> _Task details_
Show each line of the entries below in which the word "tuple" appears.

> _Records provided_
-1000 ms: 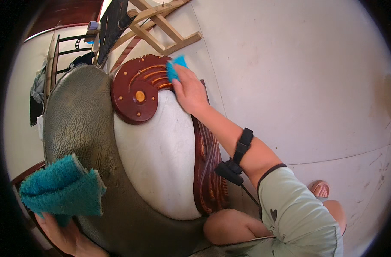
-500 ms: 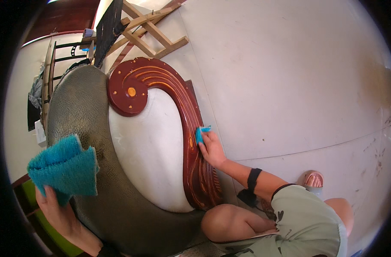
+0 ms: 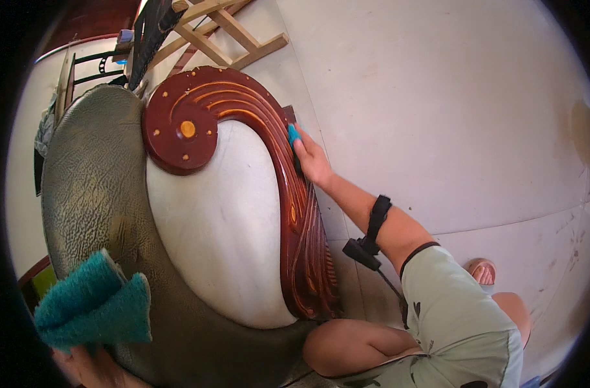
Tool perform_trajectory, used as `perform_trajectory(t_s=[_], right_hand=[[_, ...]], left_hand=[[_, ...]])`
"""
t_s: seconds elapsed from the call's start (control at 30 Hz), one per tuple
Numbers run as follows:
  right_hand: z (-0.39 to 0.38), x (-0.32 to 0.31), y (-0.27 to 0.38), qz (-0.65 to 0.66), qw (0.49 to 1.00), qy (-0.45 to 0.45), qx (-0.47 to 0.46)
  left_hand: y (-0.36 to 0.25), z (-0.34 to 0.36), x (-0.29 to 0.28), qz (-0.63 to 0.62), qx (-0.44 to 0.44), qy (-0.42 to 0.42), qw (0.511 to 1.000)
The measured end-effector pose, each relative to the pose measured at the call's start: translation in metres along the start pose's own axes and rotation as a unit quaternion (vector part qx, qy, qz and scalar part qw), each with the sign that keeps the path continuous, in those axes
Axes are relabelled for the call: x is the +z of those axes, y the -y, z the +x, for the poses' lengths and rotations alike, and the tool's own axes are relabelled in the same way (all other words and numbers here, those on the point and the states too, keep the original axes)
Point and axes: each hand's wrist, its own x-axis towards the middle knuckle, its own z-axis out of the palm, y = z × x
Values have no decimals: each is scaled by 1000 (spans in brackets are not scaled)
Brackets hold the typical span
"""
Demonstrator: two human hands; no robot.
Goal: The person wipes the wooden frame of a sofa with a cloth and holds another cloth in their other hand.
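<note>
My right hand (image 3: pixel 314 158) presses a small teal cloth (image 3: pixel 293 134) against the outer edge of a glossy red-brown carved scroll (image 3: pixel 259 107); most of that cloth is hidden by the fingers. The scroll has gold lines and dots and curls around a smooth white panel (image 3: pixel 217 220). It borders a dark, wrinkled, leather-like cushioned surface (image 3: pixel 91 174). At the lower left, my left hand (image 3: pixel 91 367) grips a larger folded teal plush cloth (image 3: pixel 91 307), held up over the dark surface. The cloth partly covers the left fingers.
Beyond the scroll stands a bare wooden frame (image 3: pixel 224 39) beside a black panel (image 3: pixel 149 42). A black strap with a device (image 3: pixel 366 249) is on my right forearm. My bent knee (image 3: pixel 347 346) is close to the scroll's near end. Pale floor (image 3: pixel 450 129) spreads to the right.
My right hand has slid farther up the scroll's outer edge with its small cloth. My left hand and the folded cloth sit lower in view. The view has shifted slightly.
</note>
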Motion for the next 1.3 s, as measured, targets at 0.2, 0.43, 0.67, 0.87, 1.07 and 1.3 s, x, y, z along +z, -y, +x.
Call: perform_trajectory(t_s=[0.2, 0.43, 0.67, 0.87, 1.07, 1.3], right_hand=[[70, 5, 15, 166, 983, 75, 21], [17, -10, -8, 107, 989, 39, 91], [-119, -11, -1, 121, 962, 98, 225], [-194, -13, -11, 139, 961, 142, 194], [-99, -11, -12, 79, 988, 76, 112], [41, 1, 6, 66, 997, 47, 14]], left_hand=[[-21, -1, 29, -64, 33, -19, 997], [6, 5, 10, -64, -47, -8, 997], [15, 14, -12, -79, 6, 158, 984], [1, 3, -14, -5, 46, 146, 988], [21, 6, -2, 25, 16, 116, 993], [23, 16, -24, 77, -5, 76, 994]])
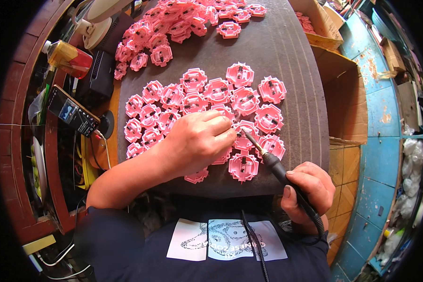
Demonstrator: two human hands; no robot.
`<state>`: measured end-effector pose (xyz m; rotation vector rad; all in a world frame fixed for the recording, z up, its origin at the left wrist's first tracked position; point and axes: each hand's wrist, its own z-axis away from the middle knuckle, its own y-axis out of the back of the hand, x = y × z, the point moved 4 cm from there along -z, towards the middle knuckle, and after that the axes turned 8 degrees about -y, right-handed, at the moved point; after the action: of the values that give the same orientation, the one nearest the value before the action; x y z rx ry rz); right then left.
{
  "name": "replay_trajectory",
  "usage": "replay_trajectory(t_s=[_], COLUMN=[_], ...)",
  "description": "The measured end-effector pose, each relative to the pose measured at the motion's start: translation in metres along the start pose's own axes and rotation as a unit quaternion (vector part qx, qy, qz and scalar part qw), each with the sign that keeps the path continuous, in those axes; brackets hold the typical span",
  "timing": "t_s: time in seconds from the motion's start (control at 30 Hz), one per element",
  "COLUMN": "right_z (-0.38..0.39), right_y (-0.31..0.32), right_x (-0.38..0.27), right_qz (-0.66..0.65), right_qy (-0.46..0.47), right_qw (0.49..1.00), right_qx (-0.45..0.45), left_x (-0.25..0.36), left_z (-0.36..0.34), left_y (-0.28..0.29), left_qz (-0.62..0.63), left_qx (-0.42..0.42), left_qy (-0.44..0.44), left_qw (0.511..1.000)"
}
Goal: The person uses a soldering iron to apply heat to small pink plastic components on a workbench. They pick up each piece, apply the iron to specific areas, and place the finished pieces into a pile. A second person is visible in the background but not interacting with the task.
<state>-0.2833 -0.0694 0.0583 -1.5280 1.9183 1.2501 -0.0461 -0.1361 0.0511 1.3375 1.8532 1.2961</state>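
Note:
My right hand [312, 188] grips a black-handled soldering iron [276, 168], its cord trailing down by my wrist. The iron's metal tip points up and left, over a round pink plastic part [243, 142] with small dark and metallic pieces inside. My left hand [199, 138] is closed beside the same part, fingers pinched together. Whatever those fingers hold, if anything, I cannot make out. Several similar pink parts [244, 167] lie in loose rows around both hands, open side up. My left hand and forearm cover some of them.
A heap of more pink parts [174, 26] lies at the far end of the dark work surface [293, 89]. Cardboard boxes [341, 96] stand along the right edge. At left are a propped phone [73, 112], a bottle of reddish liquid [69, 59] and cables.

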Motion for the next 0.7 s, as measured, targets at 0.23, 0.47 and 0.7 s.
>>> replay_trajectory(t_s=[0.23,0.47,0.7], right_z=[0.0025,0.0019,0.0026], right_y=[-0.0002,0.0007,-0.0013], right_x=[0.0010,-0.0008,0.0006], right_qz=[-0.001,0.000,-0.003], right_qy=[0.000,0.000,-0.004], right_qw=[1.000,1.000,1.000], right_qx=[0.008,0.014,0.009], left_x=[-0.0003,-0.0008,-0.0012], left_z=[0.0005,0.0023,0.0023], left_y=[0.0019,0.0039,0.0005], left_qz=[0.022,0.062,0.061], left_qx=[-0.008,-0.011,-0.021], left_qy=[0.009,0.022,0.017], left_qw=[1.000,0.998,0.998])
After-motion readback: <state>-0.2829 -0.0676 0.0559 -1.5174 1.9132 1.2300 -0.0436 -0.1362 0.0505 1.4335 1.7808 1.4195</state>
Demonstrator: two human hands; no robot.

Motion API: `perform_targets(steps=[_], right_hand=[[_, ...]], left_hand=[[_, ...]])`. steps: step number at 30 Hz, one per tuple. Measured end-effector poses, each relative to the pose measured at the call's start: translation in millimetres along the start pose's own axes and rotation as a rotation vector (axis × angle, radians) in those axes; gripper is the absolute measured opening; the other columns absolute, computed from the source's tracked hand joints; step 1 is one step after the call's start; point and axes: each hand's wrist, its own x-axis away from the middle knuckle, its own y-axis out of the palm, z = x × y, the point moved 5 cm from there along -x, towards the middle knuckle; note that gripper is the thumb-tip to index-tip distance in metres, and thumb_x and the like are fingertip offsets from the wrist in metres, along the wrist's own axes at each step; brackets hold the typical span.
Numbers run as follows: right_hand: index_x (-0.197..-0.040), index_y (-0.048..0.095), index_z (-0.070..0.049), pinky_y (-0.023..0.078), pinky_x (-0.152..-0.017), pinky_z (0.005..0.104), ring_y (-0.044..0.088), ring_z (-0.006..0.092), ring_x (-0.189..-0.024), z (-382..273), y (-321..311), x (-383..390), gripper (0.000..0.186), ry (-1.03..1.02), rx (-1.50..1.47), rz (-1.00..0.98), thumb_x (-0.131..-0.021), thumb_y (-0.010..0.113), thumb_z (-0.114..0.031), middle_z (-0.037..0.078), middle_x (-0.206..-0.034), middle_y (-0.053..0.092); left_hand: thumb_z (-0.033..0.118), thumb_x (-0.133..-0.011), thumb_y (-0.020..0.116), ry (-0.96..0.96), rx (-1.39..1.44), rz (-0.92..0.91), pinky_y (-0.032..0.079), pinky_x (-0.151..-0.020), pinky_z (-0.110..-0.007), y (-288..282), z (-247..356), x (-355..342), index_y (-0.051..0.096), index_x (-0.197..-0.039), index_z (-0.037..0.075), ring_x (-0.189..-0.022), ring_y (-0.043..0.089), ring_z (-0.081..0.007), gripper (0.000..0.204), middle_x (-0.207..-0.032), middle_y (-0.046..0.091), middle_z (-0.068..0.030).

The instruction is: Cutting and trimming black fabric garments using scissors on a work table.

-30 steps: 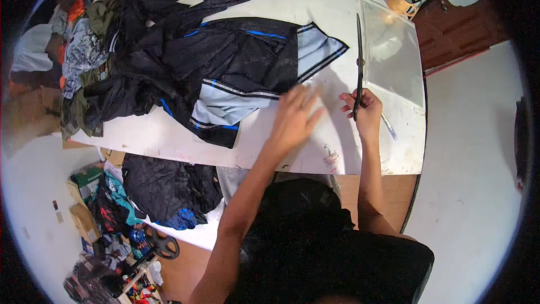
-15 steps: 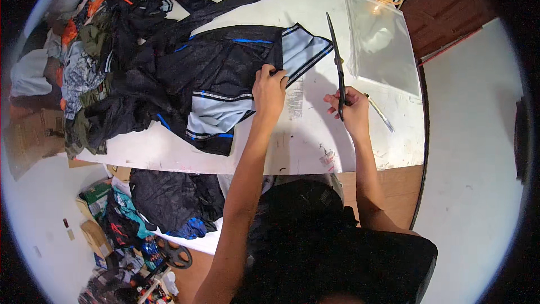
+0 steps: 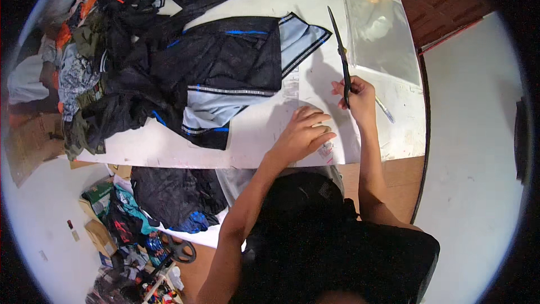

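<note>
One black garment (image 3: 230, 50), pale-blue reverse showing at two folds, lies creased on the left of the surface (image 3: 253, 141). Left hand (image 3: 305, 131), to its right near the front edge: fingers loosely curled, nothing visible in them. Right hand (image 3: 358, 97): gripping black scissors (image 3: 345, 73), blades pointing away, clear of the cloth. Judgement: smooth creases using the free hand; keep tips off fabric. Rightmost: clear plastic sheet (image 3: 379, 34).
</note>
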Motion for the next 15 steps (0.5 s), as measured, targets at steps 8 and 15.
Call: perform_targets(steps=[8, 15], right_hand=[[-0.077, 0.061, 0.001, 0.037, -0.038, 0.0204, 0.049, 0.0083, -0.043, -5.8, -4.4, 4.2, 0.015, 0.031, 0.066, 0.025, -0.078, 0.069, -0.011, 0.008, -0.062, 0.06], [-0.078, 0.061, 0.001, 0.038, -0.039, 0.0206, 0.049, 0.0078, -0.043, -13.4, -22.8, 3.9, 0.018, 0.007, 0.109, 0.051, -0.078, 0.07, -0.014, 0.006, -0.061, 0.059]], left_hand=[[0.039, -0.083, 0.056, -0.249, -0.544, 0.072, 0.02, -0.106, -0.048, -20.3, -48.3, -4.0, 0.041, -0.126, -0.006, -0.126, 0.033, -0.0381, 0.064, -0.133, 0.036, -0.025], [0.039, -0.086, 0.053, 0.083, -0.001, -0.157, 0.022, -0.106, -0.044, 70.7, 11.4, -24.7, 0.043, -0.123, -0.007, -0.126, 0.033, -0.0371, 0.061, -0.131, 0.039, -0.0244]])
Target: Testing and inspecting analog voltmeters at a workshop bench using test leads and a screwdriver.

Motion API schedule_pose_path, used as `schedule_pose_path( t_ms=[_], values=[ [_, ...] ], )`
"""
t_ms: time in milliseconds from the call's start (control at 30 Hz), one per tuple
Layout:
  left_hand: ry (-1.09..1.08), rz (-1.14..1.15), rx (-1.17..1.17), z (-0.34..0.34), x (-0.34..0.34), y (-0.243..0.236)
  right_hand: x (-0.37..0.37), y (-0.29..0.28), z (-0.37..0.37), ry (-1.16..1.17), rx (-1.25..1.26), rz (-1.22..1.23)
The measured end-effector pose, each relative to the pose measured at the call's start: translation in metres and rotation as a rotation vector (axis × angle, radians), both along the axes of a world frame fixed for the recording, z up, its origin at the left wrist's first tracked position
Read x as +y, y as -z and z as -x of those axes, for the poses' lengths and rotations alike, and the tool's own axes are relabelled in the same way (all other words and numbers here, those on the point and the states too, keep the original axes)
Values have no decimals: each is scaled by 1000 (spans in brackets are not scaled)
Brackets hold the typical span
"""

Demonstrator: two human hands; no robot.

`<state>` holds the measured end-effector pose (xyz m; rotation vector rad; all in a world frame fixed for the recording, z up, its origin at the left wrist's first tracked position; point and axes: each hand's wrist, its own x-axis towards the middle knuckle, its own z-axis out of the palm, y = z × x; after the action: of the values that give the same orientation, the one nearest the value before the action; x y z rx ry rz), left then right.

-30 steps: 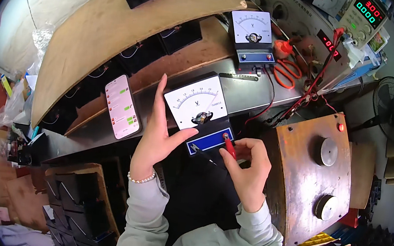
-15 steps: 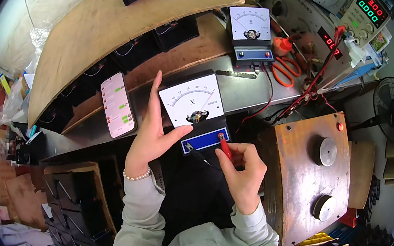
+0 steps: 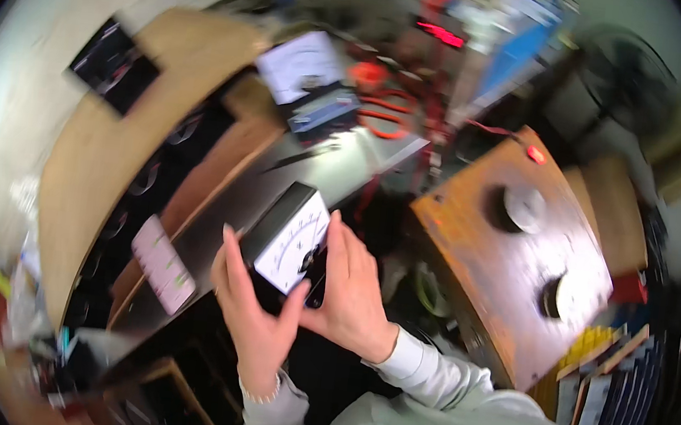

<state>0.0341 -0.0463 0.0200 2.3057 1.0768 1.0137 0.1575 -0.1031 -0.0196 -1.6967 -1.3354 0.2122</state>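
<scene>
A black-cased analog voltmeter point(image 3: 291, 245) with a white dial is held up in front of me, tilted. My left hand point(image 3: 257, 320) grips its left side, thumb toward the lower edge of the dial. On the opposite side, my right hand point(image 3: 352, 294) presses its fingers along the case. Its lower terminal panel is mostly hidden by my hands. No clip shows on it. Beyond it, a second analog meter point(image 3: 300, 67) with a blue panel stands on the metal bench point(image 3: 363, 160), blurred by motion.
A phone with a lit screen point(image 3: 164, 266) lies at the left beside a curved wooden shelf point(image 3: 149, 48) lined with black cases. On the right stands a wooden box with a metal top and two round knobs point(image 3: 521, 208). Red leads point(image 3: 385, 117) tangle behind; a fan point(image 3: 625, 77) is at the far right.
My right hand has let go of the red clip and now holds the voltmeter's right side. The voltmeter has been turned and tilted. The whole view has swung and blurred.
</scene>
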Motion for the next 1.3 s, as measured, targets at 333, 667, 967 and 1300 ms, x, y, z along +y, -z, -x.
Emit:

> _Response area_
t_s: seconds elapsed from the call's start (control at 30 Hz), one per tuple
Motion API: `perform_targets(steps=[_], right_hand=[[_, ...]], left_hand=[[_, ...]])`. steps: step number at 30 Hz, one per tuple. Measured end-effector poses, each relative to the pose measured at the call's start: translation in millimetres along the start pose's own axes and rotation as a rotation vector (axis × angle, radians) in those axes; gripper is the absolute measured opening; the other columns absolute, computed from the source's tracked hand joints; step 1 is one step after the call's start; point and axes: each hand's wrist, its own x-axis away from the middle knuckle, its own y-axis out of the palm, z = x × y, the point moved 5 cm from there along -x, towards the middle knuckle; note that gripper is the thumb-tip to index-tip distance in metres, and thumb_x and the like are fingertip offsets from the wrist in metres, along the wrist's own axes at each step; brackets hold the typical span.
t_ms: time in milliseconds from the call's start (control at 30 Hz), one per tuple

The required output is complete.